Collected data
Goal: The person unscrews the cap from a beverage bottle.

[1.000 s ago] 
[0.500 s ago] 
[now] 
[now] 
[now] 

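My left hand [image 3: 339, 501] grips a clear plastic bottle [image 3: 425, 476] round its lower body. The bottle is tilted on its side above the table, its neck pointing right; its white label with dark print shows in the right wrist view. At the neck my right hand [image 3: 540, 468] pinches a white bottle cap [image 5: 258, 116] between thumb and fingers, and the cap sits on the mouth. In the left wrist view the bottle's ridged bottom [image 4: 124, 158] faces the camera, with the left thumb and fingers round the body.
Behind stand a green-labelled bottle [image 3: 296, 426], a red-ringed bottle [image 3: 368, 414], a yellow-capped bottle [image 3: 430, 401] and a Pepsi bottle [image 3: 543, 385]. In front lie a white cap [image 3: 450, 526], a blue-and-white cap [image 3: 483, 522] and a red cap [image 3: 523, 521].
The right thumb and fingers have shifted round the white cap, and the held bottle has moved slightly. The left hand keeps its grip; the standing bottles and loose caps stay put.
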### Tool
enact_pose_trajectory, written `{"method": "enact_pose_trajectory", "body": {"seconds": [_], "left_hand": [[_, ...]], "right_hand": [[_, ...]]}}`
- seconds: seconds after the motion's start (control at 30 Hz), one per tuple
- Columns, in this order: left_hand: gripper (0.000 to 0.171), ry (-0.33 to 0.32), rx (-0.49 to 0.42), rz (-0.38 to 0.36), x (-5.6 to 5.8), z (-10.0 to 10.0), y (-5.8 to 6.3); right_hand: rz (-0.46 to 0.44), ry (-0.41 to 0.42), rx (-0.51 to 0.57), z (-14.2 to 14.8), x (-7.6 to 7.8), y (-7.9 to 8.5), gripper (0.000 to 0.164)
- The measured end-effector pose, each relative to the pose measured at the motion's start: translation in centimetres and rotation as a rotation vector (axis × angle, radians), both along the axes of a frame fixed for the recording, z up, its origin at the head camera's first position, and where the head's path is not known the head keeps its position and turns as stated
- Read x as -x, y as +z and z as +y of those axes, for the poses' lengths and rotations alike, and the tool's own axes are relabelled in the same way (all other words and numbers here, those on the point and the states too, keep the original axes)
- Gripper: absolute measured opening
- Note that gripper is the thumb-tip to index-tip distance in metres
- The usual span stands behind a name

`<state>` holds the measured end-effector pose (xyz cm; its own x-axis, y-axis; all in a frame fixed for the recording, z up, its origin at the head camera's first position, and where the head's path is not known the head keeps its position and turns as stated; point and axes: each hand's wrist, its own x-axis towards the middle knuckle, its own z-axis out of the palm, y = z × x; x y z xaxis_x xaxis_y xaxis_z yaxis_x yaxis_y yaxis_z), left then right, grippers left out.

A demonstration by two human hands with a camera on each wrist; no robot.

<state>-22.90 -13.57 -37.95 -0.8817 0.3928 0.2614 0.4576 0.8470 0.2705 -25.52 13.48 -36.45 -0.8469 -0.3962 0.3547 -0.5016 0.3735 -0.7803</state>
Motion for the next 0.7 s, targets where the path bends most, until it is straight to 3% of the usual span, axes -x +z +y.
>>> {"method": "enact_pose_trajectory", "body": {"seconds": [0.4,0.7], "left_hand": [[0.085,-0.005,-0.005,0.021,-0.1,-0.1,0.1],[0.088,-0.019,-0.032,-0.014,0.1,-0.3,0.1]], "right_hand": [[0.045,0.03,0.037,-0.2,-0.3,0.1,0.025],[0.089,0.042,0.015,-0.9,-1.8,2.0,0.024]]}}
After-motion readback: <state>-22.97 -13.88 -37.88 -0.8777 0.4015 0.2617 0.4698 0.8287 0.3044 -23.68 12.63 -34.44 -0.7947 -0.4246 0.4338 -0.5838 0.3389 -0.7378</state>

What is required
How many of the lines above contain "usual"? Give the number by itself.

Response
2